What important lessons helped shape your vision for The Thirsty Maiden? One of my mandates at Brookstreet was to revitalize the onsite coffee shop. Leveraging my creativity, the innovations I implemented led to solid revenue growth and transformed B Café into a place that was fun and exciting. The majority of our clients were coming from nearby high-tech offices, eagerly visiting the café each day to see what was new. I realized that building relationships with customers and creating a buzz about an establishment was what I really loved to do.

What were your key principles as you developed your business plan? I was certain the model I developed at Brookstreet would be perfect for bringing something special to my community. I love the small-town feel in Stittsville, so I wanted to make a cozy place where people could gather and enjoy the surprise of a comfortable oasis in the middle of a business park.

What is the significance of The Thirsty Maiden name? I hope it’s something that stays on people’s minds and makes them curious. Thirsty represents the idea that your thirst is never quite quenched in life, which for me means always challenging myself and moving forward. And Maiden comes from the fact I am often described as a force to be reckoned with, plus I love the Norse mythology of fierce warrior maidens.

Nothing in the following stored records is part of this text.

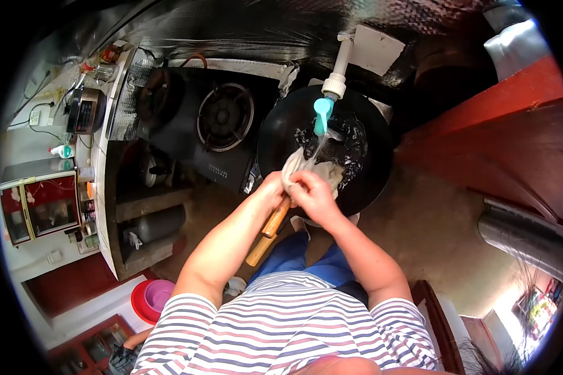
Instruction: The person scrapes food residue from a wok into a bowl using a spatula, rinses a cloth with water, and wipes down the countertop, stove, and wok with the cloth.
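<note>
Over the wok (375, 159), gripping cloth (293, 164) with left hand (274, 189) and right hand (314, 195). Probably soft, soggy-heavy, kinda slippery; best grabbed where bunched up.

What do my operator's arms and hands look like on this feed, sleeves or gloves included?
The left hand and right hand are bare, without gloves. The left sleeve and right sleeve are short, white with dark blue and dull red stripes. No watch or bracelet shows; rings would be hard to make out.
</note>
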Motion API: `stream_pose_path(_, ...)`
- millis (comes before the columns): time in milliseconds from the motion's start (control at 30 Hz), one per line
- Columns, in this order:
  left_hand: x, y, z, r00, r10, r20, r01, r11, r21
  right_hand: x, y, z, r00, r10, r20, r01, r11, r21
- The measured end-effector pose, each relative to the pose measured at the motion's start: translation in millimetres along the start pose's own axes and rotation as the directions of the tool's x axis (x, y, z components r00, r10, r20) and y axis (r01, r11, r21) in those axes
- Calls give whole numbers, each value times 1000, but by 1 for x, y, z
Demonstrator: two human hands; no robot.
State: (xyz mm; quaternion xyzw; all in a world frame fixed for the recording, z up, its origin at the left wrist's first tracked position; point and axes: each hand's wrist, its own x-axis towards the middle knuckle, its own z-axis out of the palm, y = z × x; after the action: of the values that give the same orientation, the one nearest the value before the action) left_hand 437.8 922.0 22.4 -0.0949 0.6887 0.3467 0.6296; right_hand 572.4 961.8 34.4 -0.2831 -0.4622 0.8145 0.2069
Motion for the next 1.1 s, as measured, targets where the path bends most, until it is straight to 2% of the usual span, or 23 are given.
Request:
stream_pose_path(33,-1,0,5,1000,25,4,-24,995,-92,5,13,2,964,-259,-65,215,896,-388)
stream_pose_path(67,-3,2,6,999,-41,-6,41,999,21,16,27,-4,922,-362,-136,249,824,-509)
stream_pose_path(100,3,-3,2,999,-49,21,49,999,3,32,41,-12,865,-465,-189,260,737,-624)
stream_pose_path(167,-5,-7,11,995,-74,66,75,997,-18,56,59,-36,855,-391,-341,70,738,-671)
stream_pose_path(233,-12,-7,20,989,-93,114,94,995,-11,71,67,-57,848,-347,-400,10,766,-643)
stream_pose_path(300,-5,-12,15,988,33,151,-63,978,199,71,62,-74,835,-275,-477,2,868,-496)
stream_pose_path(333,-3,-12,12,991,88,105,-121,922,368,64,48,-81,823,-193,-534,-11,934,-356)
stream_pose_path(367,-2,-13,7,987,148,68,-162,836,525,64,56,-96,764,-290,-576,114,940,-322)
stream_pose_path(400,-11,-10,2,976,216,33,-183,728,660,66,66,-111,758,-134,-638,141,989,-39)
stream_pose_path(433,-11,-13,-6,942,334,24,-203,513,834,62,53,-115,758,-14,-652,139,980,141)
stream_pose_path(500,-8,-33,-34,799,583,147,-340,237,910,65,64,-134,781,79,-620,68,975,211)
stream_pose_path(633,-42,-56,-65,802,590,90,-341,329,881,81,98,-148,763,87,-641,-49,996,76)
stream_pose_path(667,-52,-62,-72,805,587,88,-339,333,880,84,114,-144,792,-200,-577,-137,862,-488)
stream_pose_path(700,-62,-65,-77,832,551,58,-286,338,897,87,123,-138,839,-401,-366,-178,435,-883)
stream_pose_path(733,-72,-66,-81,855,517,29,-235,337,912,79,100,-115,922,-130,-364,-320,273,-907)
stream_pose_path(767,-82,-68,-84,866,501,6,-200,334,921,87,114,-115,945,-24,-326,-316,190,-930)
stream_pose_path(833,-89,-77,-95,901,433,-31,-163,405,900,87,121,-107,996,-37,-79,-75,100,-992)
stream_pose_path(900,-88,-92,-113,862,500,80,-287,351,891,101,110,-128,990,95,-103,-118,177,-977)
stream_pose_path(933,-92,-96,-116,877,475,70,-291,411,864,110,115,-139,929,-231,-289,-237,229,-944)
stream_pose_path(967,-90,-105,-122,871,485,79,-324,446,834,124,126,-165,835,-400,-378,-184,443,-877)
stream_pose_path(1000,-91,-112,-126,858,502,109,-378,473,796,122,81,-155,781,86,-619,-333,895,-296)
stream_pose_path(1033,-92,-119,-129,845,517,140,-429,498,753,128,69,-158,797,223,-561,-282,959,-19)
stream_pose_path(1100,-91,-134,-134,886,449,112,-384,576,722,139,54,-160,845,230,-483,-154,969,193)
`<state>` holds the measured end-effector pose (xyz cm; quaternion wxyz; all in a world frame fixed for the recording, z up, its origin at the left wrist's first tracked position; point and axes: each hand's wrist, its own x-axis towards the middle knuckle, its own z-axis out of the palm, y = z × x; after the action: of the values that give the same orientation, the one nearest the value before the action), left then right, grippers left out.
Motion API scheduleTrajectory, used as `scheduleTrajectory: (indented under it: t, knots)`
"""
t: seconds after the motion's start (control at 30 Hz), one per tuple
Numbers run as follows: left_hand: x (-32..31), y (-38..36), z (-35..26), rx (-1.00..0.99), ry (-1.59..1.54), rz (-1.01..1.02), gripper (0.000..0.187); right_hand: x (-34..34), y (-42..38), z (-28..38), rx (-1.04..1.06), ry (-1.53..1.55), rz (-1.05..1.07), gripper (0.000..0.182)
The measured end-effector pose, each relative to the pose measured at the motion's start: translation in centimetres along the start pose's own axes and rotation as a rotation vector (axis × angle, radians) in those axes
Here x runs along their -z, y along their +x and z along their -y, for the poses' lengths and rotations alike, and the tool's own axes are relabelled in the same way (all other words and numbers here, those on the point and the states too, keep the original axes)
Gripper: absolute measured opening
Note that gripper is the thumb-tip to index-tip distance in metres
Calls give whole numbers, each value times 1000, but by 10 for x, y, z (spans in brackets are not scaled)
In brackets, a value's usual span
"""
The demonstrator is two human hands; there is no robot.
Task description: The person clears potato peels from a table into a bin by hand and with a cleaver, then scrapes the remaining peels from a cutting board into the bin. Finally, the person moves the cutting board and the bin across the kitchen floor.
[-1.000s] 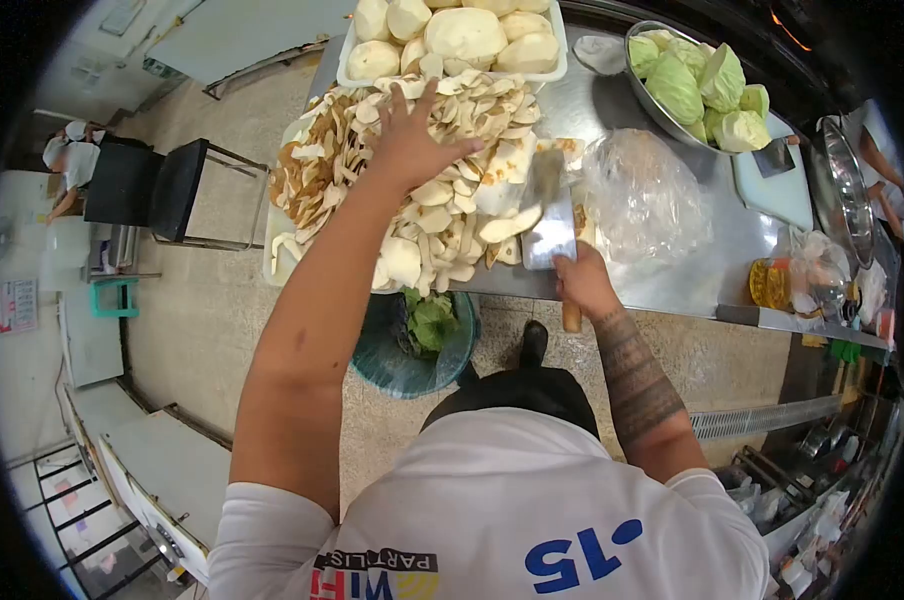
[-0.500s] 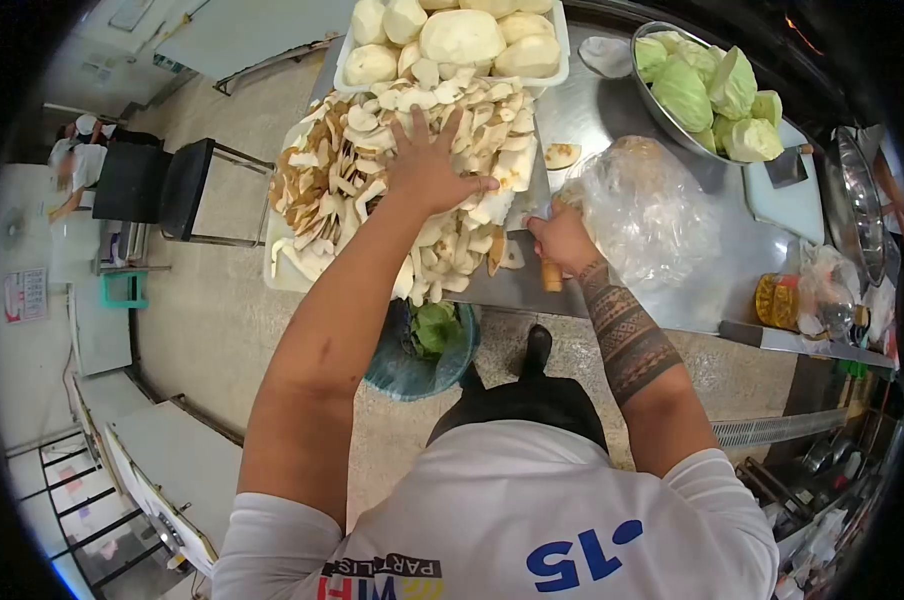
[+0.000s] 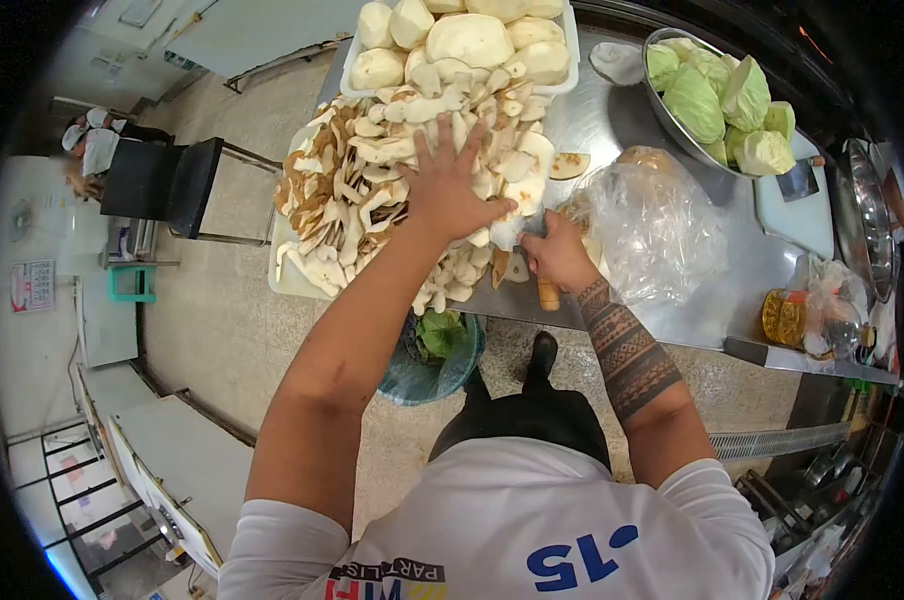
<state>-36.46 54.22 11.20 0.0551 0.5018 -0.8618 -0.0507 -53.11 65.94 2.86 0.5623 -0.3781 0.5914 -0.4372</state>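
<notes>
A bare left hand (image 3: 454, 195) is resting open on the heap of peelings (image 3: 347, 180), fingers spread and closing on nothing. At the heap's near right edge, the right hand (image 3: 562, 258) is gripping a knife (image 3: 548, 294), its wooden handle showing below the fist (the blade is mostly hiding). The heap itself is covering a white tray (image 3: 286, 272). Judging from this, the step in hand is steadying the peelings while the knife is waiting alongside; any next move is calling for the left thumb staying clear of the blade. Beyond the heap, a white tub (image 3: 573, 55) is holding peeled roots (image 3: 467, 40); right of it, a plastic bag (image 3: 662, 235) is lying. On the shirt (image 3: 512, 500), nearer than the heap, a blue "15" is showing, with "PART" and "LIS" legible on a dark band and coloured lettering running out of view.
</notes>
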Motion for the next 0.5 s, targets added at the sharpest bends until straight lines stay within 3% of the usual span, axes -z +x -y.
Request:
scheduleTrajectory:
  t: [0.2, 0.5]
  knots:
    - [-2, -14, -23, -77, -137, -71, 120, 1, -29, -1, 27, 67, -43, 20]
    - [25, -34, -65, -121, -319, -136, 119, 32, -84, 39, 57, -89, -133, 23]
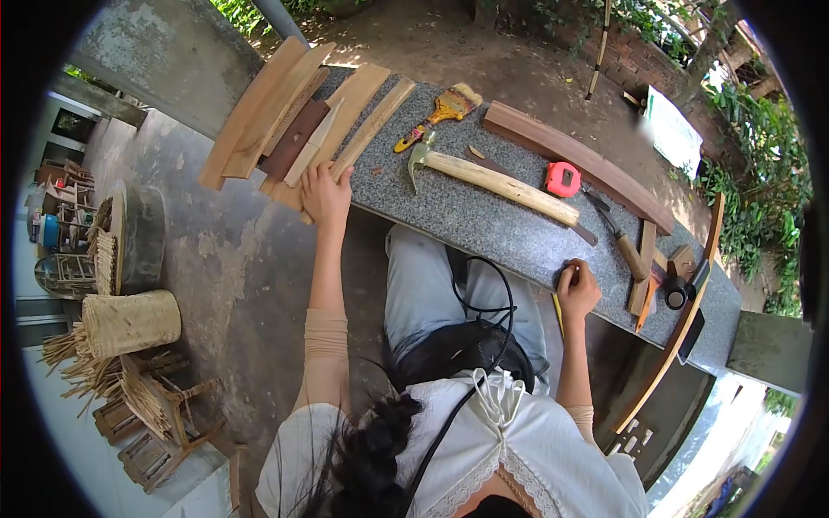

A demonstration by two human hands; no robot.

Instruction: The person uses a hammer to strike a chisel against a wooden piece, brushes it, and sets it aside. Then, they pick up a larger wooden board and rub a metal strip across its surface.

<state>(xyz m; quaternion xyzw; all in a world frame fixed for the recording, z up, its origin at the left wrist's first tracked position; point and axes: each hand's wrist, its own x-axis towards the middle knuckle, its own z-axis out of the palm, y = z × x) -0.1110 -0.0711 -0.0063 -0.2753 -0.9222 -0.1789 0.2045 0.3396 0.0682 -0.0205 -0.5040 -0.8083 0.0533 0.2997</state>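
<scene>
My left hand [325, 197] rests on the near ends of wooden strips at the left of the granite table [449, 229], fingers closed round a light strip [373, 127]. Beside it lie a dark brown block [294, 140] and several wider boards [259, 112]. At the table's front edge is my right hand [577, 287], its fingers curled; what they hold, if anything, is hidden. Between the hands and farther back lie a claw hammer [501, 186] and a brush [451, 105]. A red tape measure [563, 179] sits right of the hammer's handle.
A long dark wooden bar [579, 164] runs along the far edge. A wooden-handled tool [630, 256], a black round object [675, 293] and a long curved strip [669, 354] are at the right. Woven baskets [131, 324] and sticks stand on the floor at left.
</scene>
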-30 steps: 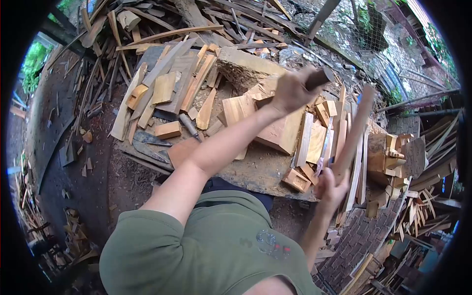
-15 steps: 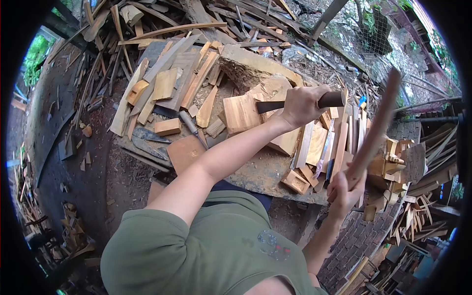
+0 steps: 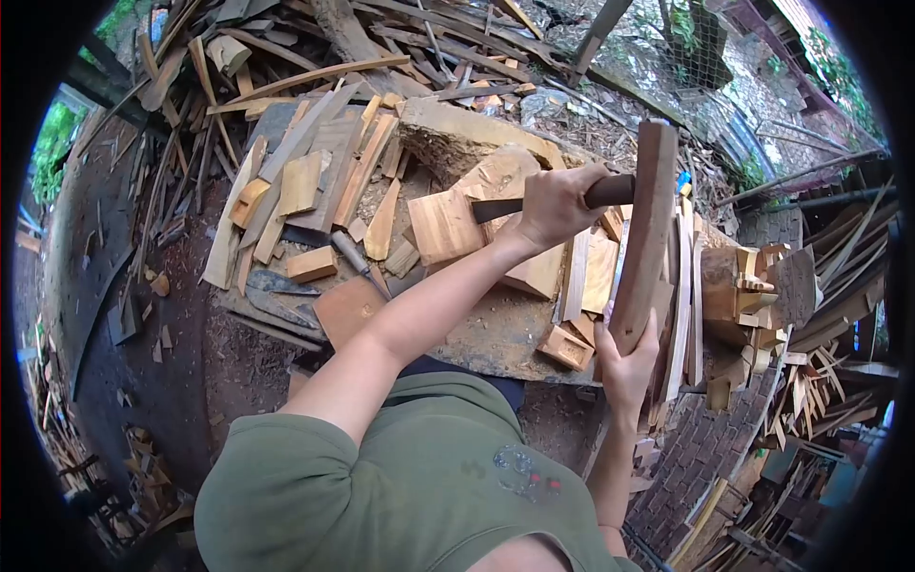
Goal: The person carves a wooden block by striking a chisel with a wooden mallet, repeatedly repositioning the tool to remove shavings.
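Observation:
My left hand (image 3: 562, 205) is closed round the handle of a chisel (image 3: 498, 207). The dark blade points left, its tip at the edge of a light wooden block (image 3: 444, 229), which leans on a larger chunk of wood. In my right hand (image 3: 626, 370) is the lower end of a thick wooden club (image 3: 650, 229), standing nearly upright. The club's side overlaps the butt of the chisel handle in this view. Wood chips lie on top of the chunk behind the chisel.
Around the work on the low bench (image 3: 457, 343) lie wooden strips (image 3: 366, 172), a small block (image 3: 312, 264) and a handled tool (image 3: 350, 253). Notched wooden pieces (image 3: 734, 286) stand at the right. A scrap wood pile (image 3: 295, 52) rises behind the bench.
The club has swung left and turned more upright, from out at the right to the end of the chisel handle. My left hand keeps its hold; the whole view shifts slightly.

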The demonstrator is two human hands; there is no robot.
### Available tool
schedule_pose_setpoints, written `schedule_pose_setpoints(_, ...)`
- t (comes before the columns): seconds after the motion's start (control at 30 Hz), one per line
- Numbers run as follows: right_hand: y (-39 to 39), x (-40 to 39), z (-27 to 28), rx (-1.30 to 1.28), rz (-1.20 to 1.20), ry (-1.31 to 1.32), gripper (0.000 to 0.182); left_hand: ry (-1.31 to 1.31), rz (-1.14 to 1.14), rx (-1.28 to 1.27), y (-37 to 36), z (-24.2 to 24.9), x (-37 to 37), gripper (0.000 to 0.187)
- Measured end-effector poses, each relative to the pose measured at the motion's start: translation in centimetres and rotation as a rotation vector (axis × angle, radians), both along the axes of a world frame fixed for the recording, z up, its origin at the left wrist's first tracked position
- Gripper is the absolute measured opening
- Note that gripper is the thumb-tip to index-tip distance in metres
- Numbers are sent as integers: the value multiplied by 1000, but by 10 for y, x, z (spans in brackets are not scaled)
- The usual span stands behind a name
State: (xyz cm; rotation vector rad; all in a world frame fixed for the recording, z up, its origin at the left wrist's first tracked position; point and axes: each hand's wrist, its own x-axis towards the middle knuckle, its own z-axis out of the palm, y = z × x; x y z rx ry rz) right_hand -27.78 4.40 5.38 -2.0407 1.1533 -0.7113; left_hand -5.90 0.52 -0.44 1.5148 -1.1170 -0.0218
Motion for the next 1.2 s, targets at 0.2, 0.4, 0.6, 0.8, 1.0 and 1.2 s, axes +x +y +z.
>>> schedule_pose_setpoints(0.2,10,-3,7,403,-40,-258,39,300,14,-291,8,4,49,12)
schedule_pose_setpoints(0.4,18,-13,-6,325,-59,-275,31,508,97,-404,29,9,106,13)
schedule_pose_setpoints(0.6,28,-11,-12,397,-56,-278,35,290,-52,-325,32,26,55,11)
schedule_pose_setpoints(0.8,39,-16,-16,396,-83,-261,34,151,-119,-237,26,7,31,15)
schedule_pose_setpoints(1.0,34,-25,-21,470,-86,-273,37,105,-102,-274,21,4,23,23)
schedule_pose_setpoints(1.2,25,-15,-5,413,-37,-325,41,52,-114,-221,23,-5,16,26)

Is the café’s funky décor reflective of you? This space definitely evokes who I am—I have eclectic tastes and I had fun finding all the pieces. I wanted the café to appeal to a broad range of people, so I intentionally designed it to be warm, with lots of plants and furnishings that offer a sense of luxury and comfort.

What do you love most about running your business? My favourite part is forging connections with customers and my team members. I currently have an all-female team and I love seeing young talent that’s just as hungry as I am; it’s fun to fuel their enthusiasm and offer mentorship. Having a strong, well-trained team now means I can spend more time reaching my community, giving back, looking at growing the business and finding new projects.

What does community feel like to you as a businessperson? It feels like family—without whom we would not have survived this year. When the pandemic drove everyone home the community still kept purchasing online gift cards and placing generous food and drink orders for pickup and delivery. They had almost a year of tasting what it was like to have a community coffee shop and they didn’t want to lose it. Being able to still enjoy our offerings gave people a sense of normalcy at a time of so much uncertainty. I showed up for them and they showed up for me.

What plans do you have for the future? I know I must keep evolving to stay relevant. This means refreshing the décor, adding new vendors and making customers hungry to come back to see what’s new. We might expand to add a co-working space. I’d also like to look at doing more events like weddings and offering live music, both of which could work well as this is a licensed venue. I am always thinking about ways to grow and transform my business, and I will always be ready to adapt to keep my community happy and engaged.